Les classifications locales sont très développées concernant les poissons (beaucoup moins pour les requins exploités depuis peu). Plusieurs espèces font l’objet chez les pêcheurs d’une connaissance et d’une taxonomie assez fines (Scombridae spp., Labridae spp., Lethrinidae

spp., Haemulidae spp.). Certaines espèces méconnues (Chyloscyllium sp.) sont fréquemment

observées par les pêcheurs. La connaissance de ces savoirs locaux peut donc dans une certaine mesure permettre de saisir l’ampleur de la diversité biologique.

De ces savoirs on peut notamment tirer quelques grandes tendances au sujet des transformations écologiques à l’échelle locale. L’augmentation significative des populations de siganus spp. observée par les pêcheurs traduit par exemple un développement des alguiers. Une diminution d’abondance de la plupart des gros poissons de fond et des grands prédateurs, notamment des requins, est aussi relevée par les pêcheurs. On peut encore évoquer la nette diminution des holothuries qui était réputées pulluler au siècle dernier.

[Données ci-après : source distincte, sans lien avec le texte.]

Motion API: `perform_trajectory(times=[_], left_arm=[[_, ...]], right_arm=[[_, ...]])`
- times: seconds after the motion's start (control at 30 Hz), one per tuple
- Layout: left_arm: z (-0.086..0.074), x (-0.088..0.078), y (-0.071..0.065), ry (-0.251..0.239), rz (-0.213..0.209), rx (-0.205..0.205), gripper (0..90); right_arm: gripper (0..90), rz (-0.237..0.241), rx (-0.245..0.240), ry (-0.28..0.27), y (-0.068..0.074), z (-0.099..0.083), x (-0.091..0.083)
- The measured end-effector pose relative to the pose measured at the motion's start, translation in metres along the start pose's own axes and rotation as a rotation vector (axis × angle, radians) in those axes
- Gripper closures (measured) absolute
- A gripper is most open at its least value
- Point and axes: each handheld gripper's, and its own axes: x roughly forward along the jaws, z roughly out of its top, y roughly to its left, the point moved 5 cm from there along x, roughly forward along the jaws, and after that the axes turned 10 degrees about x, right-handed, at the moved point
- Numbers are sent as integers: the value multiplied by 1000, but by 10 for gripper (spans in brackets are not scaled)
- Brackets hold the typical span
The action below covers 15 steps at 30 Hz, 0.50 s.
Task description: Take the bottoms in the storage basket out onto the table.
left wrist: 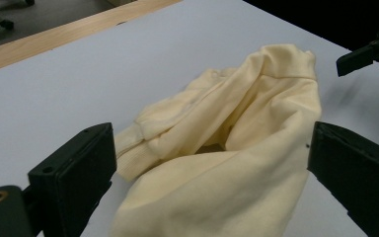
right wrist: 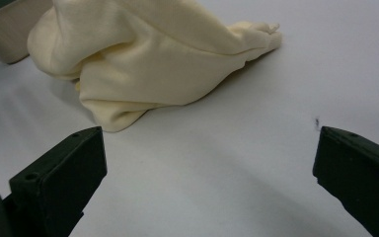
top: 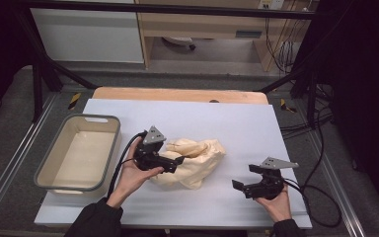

La région ressemble donc à une mosaïque d’espaces littoraux dynamiques en interaction abritant une grande diversité de milieux et de ressources. L’espace de vie des populations locales est caractérisé à la fois par sa richesse (qualité agronomique des sols, ressources forestières et marines…) mais aussi par une relative incertitude (variabilité saisonnière des espèces, des conditions météorologiques, transformation des espaces…). C’est à cet environnement riche mais soumis à une variabilité forte que les groupes locaux doivent faire face.